Ed il primo test sarà il tanto temuto
fiscal cliff.
La politica e il debito in America
Vediamo
l’antefatto: un anno e mezzo fa, nell’estate del 2011, il debito
americano veniva affossato da Standard&Poor’s che toglieva la tripla
A agli Stati Uniti. In effetti i conti macro-economici sembravano,
almeno in parte, fuori controllo ed erano diventati terreno di scontro
politico. Il problema è che in America il debito ha un tetto determinato
per legge e solo una votazione di Congresso e Senato può aumentare lo
stock di debito esistente, cosa ben diversa dalla situazione europea (o
giapponese, tanto per dire) dove il debito, come ben sappiamo, può
crescere
ad libitum. Nel passato i legislatori americani avevano alzato il tetto massimo senza particolari problemi, ma durante il primo
term
di Obama le cose furono ben diverse, con i Repubblicani decisi alla
guerra totale contro un presidente che, ai loro occhi, cercava di
trasformare l’America in una socialdemocrazia europea
[i], soprattutto alla luce del piano sanitario nazionale che era divenuto il provvedimento simbolo della politica di Obama.
E
dunque i Repubblicani, travolti dal successo dei Tea Party che avevano
dominato le mid-term elections, si fecero portavoci di una intransigenza
fiscale mai vista prima di allora. Anche perché negli ultimi 30 anni
era proprio stato il partito dei Reagan e dei Bush a dimostrare
indisciplina fiscale, soprattutto con i tagli alle tasse, mirati
soprattutto alle classi più agiate, accompagnati da una spesa pubblica
in continua crescita, soprattutto per guerre (Bush junior) ed armamenti
(Reagan). Mentre il debito di Obama era invece frutto di una situazione
contingente, la crisi che aveva messo in moto tutti gli ammortizzatori
sociali del caso a fronte di una ovvia frenata nelle entrate dovuta alla
recessione.
Il fiscal cliff e le sue conseguenze
La
situazione nell’estate del 2011 era di stallo. Entrambi gli schieramenti
riconoscevano l’importanza di ridurre, almeno in termini relativi, il
debito, ma le strade che volevano seguire erano opposte. Dalla parte
democratica si volevano cancellare i Bush tax cuts, cioè le esenzioni
per i più ricchi, da parte Repubblicana, invece, si chiedevano
sostanziali tagli nella spesa sociale. Pressati dalla necessità di
votare, in ogni caso, un innalzamento del tetto del debito, pena
l’impossibilità per il governo federale di pagare i propri debiti, i
contendenti raggiunsero una sorta di accordo di mutua distruzione. A
cominciare dal Gennaio 2013 sarebbero entrati in vigore sia i tagli che
le tasse maggiori – il tanto temuto burrone fiscale.
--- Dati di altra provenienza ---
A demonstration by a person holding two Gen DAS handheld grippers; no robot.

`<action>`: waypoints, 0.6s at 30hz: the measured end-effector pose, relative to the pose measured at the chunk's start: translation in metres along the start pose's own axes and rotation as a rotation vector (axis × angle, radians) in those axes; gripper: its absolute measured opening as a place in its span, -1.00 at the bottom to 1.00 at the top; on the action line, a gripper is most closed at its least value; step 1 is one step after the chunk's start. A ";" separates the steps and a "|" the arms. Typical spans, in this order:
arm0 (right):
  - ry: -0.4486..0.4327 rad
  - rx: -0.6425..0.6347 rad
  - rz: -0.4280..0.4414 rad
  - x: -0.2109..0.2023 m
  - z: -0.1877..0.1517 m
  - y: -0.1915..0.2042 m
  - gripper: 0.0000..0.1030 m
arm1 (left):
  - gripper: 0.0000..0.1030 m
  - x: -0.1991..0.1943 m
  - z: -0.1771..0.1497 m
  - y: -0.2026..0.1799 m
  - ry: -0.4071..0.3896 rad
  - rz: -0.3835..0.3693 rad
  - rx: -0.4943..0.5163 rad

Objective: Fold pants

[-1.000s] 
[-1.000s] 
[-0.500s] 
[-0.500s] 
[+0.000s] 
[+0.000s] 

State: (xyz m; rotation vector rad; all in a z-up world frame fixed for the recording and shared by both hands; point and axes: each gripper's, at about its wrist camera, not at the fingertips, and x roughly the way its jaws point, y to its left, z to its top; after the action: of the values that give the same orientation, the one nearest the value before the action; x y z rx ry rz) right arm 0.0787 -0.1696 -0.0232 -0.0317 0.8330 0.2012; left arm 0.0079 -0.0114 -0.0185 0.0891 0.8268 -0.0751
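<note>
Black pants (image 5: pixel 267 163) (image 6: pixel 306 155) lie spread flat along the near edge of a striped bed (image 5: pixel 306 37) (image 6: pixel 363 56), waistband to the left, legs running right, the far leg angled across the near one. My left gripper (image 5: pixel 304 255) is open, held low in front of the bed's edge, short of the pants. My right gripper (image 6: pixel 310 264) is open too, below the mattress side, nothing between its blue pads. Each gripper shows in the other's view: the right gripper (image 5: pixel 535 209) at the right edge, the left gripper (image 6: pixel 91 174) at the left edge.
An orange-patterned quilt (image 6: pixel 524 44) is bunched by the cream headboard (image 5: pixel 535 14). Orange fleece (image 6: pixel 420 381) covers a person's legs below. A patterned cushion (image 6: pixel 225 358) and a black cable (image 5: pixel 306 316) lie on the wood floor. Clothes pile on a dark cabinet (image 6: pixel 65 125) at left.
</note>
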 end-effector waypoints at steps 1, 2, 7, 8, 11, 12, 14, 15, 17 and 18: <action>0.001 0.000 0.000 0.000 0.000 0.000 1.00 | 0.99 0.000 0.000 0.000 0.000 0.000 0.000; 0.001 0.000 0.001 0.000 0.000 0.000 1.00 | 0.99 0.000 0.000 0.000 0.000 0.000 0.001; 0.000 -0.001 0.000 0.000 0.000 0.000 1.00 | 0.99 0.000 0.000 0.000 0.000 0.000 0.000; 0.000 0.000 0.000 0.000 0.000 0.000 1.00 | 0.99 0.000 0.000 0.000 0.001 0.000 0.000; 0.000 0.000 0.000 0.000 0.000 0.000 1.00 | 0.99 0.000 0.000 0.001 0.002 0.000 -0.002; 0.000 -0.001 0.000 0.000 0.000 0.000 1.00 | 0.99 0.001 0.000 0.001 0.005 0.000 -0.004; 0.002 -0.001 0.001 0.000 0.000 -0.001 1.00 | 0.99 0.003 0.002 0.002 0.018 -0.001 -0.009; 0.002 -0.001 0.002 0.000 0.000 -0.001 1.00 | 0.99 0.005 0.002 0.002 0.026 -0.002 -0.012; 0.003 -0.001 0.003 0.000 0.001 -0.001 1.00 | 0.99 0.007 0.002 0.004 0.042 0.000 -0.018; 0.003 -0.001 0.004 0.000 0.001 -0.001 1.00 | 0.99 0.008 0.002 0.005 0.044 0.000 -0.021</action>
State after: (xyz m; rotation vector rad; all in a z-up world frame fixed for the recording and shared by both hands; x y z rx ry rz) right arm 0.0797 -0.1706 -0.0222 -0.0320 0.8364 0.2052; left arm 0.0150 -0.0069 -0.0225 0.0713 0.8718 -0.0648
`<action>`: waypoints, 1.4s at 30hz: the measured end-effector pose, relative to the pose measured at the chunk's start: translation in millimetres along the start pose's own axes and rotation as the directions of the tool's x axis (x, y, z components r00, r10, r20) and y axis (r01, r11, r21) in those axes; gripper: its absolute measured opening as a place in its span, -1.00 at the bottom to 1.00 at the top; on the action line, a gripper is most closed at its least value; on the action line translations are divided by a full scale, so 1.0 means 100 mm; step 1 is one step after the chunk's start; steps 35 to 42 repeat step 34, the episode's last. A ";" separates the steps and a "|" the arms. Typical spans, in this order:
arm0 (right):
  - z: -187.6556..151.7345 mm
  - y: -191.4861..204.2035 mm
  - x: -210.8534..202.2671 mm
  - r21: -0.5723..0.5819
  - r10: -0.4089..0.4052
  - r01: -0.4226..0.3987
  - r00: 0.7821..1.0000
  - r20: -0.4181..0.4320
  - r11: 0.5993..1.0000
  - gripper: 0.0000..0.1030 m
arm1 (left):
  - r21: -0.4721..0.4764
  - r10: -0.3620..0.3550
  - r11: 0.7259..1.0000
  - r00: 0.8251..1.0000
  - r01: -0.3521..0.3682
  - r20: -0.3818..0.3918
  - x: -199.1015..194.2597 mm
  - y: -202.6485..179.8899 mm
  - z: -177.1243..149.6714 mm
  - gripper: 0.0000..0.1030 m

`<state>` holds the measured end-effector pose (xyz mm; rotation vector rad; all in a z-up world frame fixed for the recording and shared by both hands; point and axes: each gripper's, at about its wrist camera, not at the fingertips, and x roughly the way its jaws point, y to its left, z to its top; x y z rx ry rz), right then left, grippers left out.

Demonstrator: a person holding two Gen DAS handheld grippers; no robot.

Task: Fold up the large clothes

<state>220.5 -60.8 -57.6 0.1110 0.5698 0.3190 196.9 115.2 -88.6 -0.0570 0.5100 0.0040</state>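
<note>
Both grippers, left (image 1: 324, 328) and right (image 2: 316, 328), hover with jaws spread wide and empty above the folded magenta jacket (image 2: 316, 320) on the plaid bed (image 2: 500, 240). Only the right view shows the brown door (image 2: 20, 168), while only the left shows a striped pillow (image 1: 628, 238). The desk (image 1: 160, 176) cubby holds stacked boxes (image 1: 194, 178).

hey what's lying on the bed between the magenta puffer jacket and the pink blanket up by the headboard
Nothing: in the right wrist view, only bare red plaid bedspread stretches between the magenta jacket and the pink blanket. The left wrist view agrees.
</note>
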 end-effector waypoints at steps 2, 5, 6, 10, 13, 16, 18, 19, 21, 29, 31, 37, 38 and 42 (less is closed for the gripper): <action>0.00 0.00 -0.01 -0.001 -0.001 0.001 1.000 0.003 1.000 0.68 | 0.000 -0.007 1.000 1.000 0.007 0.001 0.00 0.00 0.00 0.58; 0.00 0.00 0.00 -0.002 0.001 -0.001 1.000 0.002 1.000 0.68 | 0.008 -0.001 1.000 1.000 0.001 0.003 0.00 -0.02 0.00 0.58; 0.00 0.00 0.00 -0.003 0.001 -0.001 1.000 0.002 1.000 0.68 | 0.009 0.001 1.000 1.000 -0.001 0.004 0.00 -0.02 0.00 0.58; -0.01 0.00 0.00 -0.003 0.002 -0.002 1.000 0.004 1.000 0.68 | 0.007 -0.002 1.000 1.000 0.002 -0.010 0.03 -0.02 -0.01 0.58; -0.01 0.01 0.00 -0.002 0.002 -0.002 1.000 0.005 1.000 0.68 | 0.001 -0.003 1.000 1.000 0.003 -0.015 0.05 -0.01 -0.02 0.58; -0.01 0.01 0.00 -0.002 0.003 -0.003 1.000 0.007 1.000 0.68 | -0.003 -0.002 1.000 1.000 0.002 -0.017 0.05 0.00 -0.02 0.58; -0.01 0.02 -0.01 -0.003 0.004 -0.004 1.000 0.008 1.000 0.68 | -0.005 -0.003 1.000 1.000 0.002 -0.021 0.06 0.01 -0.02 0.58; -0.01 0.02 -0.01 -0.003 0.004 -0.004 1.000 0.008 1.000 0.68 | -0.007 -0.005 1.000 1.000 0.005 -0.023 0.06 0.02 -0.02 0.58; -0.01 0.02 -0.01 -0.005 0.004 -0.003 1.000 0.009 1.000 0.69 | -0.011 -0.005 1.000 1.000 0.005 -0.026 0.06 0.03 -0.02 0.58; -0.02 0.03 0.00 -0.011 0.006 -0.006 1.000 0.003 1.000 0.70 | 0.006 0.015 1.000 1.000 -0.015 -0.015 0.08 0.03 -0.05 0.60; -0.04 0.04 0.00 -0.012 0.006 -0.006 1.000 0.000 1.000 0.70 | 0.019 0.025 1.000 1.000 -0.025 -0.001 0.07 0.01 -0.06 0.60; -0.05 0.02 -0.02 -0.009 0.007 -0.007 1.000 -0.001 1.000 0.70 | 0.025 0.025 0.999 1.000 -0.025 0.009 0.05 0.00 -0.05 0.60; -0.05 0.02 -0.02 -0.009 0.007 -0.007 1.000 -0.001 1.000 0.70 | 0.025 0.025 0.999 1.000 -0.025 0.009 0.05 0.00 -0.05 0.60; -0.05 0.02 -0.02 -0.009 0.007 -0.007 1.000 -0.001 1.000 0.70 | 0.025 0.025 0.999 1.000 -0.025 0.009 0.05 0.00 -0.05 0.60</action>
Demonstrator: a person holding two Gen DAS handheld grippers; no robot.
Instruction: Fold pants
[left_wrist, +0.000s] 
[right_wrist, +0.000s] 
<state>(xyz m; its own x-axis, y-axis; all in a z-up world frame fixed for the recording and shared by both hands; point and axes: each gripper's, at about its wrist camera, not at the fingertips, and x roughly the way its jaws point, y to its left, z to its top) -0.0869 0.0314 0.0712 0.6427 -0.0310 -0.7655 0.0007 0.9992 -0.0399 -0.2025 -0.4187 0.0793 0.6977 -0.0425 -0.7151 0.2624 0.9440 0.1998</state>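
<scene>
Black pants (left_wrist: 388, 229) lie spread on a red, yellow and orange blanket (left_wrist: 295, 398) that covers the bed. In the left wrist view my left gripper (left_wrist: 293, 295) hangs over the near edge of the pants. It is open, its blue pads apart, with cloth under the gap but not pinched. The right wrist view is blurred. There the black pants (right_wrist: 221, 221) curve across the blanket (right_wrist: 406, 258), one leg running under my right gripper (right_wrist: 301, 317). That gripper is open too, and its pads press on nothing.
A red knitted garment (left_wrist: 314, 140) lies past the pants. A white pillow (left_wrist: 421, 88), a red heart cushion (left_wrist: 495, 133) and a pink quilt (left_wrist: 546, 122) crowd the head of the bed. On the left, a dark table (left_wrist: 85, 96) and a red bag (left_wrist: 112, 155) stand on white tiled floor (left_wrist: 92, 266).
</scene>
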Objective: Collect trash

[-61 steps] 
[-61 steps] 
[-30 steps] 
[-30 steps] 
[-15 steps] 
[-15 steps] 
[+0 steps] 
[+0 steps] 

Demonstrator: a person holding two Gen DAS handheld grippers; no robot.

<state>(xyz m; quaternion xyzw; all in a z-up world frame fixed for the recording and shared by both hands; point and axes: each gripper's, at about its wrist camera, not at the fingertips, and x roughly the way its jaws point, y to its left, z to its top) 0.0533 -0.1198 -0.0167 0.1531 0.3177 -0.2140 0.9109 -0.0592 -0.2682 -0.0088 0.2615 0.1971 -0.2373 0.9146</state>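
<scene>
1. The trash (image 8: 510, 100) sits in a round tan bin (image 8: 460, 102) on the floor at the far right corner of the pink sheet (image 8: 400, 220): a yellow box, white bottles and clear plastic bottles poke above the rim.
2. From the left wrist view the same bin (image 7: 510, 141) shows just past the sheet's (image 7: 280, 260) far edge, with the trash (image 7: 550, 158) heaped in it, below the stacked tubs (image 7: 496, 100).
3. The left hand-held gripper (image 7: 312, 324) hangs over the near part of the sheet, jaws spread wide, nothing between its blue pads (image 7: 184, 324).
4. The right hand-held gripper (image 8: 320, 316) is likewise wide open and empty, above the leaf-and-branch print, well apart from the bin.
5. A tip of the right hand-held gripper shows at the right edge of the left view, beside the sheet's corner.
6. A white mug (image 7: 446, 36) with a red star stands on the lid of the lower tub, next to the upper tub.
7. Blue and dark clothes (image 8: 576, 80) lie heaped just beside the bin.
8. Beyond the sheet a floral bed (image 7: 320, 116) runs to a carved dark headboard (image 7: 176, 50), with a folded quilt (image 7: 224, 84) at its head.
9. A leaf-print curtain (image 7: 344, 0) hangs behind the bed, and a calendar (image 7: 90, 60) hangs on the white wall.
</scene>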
Un recente studio di Bank of America – Merrill Lynch quantifica il
fiscal cliff come segue:
Fonte: The Cliff, the Economy and Capital Markets, p.7. www.washingtonpost.com
Ovviamente
una manovra di questo genere avrebbe effetti devastanti sull’economia
americana, che entrerebbe rapidamente in recessione, e, di conseguenza,
su quella mondiale. Le stime dell’effetto cumulativo variano tra 600 e
800 miliardi, con un impatto sul PIL fino al 6% ed una recessione
prevista nell’ordine dell’1%.
Nonostante il
fiscal cliff
sia stato fondamentalmente assente dalla campagna elettorale per le
presidenziali americane, la preoccupazione tra gli investitori è salita
esponenzialmente negli ultimi mesi, superando addirittura la crisi
europea. Molte imprese, infatti, vedranno tagliati i fondi governativi
che hanno ricevuto in questi anni. Sanità e difesa saranno i settori più
colpiti (quasi il 75% dei tagli saranno rivolti a queste industrie) con
un calo diretto di quasi il 10% delle entrate
[ii].
Altri settori cruciali, come l’energia e soprattutto l’educazione (con
oltre 180 mila bambini che rischiano di perdere l’accesso a programmi
come Head Start e Child Care Assistance) soffriranno per i tagli.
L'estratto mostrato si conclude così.